The most straight-forward way to fix this is to first detect the situation. You should be aware of what submodules your project is using and where they are. But if you forget, that’s okay. Just watch out for Git telling you that there are uncommitted changes in the submodules when you ask Git for its status. Git will tell you that there are uncommitted changes inside the submodule even if it stops there and won’t tell you exactly what those changes are until you go into that submodule.

And that’s what you need to do. Once you know there are uncommitted changes in a submodule, just go into that submodule and commit the changes to that submodule repo. You can then push the changes to that submodule’s origin so other people and projects can benefit. I’ll explain how to bring changes from the submodule origin into your local submodule in just a moment.

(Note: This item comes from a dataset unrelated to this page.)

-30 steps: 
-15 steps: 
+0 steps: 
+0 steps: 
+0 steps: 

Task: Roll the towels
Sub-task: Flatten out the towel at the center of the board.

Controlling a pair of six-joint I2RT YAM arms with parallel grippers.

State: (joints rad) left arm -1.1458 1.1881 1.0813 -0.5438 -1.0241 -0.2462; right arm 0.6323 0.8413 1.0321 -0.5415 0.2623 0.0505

Once you’ve got everything committed and just the way you want it inside the submodule, that’s the time to go back to the outer repo. Now when you ask Git for its status, it will tell you that the submodule has changed. But wait a minute, didn’t you just fix that problem. What you did was commit the changes inside the submodule. But Git detects that the submodule is now sitting at that new commit. You’ll get the same status anytime you check out a different commit or a branch that results in the current commit changing.

The reason this happens is because while the submodule itself has no knowledge of the outer repo, the outer repo does know about the submodule repo. And this knowledge includes a specific commit id that should be used. In other words, the outer repo knows about the inner repo and that knowledge includes which specific commit id should be used.

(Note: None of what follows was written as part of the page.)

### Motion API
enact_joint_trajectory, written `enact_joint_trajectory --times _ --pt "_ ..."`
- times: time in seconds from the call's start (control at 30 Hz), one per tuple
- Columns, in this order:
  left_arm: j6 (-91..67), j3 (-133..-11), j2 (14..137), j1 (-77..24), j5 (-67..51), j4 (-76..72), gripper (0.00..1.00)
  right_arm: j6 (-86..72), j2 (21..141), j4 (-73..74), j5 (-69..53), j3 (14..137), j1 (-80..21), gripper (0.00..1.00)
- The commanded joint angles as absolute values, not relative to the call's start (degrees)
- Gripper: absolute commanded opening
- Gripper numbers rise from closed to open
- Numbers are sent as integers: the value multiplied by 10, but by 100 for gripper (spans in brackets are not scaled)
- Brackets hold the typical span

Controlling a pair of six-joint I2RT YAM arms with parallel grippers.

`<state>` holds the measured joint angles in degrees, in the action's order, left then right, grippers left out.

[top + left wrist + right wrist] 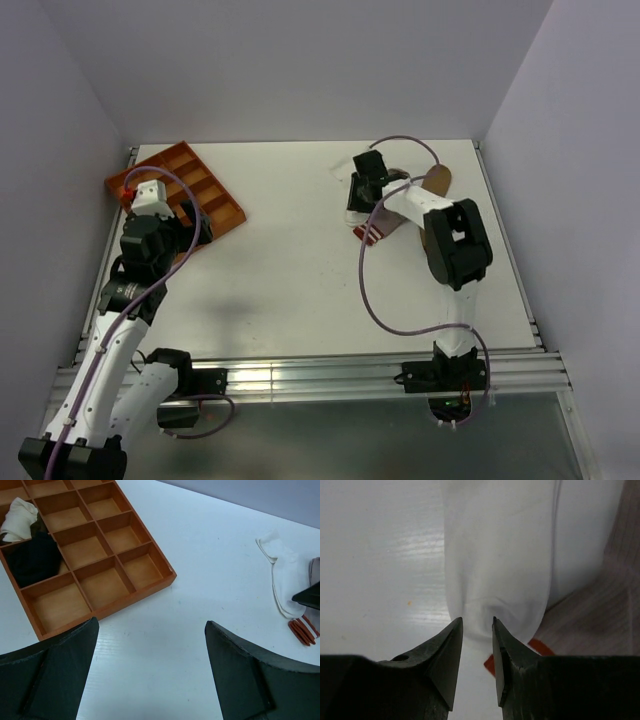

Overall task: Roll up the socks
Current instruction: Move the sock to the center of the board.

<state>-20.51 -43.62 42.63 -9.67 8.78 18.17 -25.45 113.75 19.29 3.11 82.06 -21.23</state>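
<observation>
A white sock (500, 555) lies flat on the table, also seen as the white sock (285, 580) from the left wrist. My right gripper (477, 621) is down at its near end, jaws a narrow gap apart with the fabric puckered just ahead of the tips. Beside it lies a grey sock with a red-striped cuff (592, 615), partly under the white one. A tan sock (438, 180) lies behind the right arm. A cream sock (17, 517) and a black sock (32, 557) sit in tray compartments. My left gripper (151, 625) hangs wide open over bare table, holding nothing.
The orange compartment tray (125, 597) stands at the back left, its near corner close to my left gripper (197, 228). The right arm's cable (370, 290) loops over the table's middle right. Walls close in on three sides.
</observation>
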Motion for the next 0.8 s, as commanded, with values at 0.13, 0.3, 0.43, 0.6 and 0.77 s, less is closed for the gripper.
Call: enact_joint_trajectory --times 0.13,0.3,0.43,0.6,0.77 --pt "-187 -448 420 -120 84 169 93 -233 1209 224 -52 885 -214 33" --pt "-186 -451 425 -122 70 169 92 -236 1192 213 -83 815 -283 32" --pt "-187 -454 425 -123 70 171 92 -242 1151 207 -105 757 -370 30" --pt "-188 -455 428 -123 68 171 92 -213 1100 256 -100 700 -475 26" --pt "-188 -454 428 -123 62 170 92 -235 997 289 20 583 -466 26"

When you’ve made changes to the submodule and committed them. Or even when you’ve update the submodule by pulling down new changes and checking out those new changes. Really, it comes down to anytime you change the current commit id that checked out in the submodule, that’s when the outer repo will detect this new commit id and tell you that the submodule has changed. The message won’t tell you that there are uncommitted changes. Unless there really are changes inside the submodule that you haven’t yet committed. Assuming everything is committed though and the submodule is just currently on a different commit id that the outer repo is expecting, that’s when the outer repo will let you know.

How do you fix this then? All you have to do is add the repo to the files that you want to commit in the outer repo. This might seem like you’re adding all the changed files. But all you’re really doing is adding the new commit id that the outer repo should be using. If you look at a difference of your changes, you’ll see the entire submodule represented as a single commit id and you’ll see the old commit id is being updated with the new commit id.

So anytime you want to update your outer repo to include new committed changes from a submodule, just add that submodule and make another commit in the outer repo. It’s a little extra work. But what you get is completely separate commits that don’t cross any repo boundaries. The submodule repo is completely unaware of the outer repo. And the outer repo knows only about the location of the submodule, the location of the origin of the submodule, and which commit id it should be using.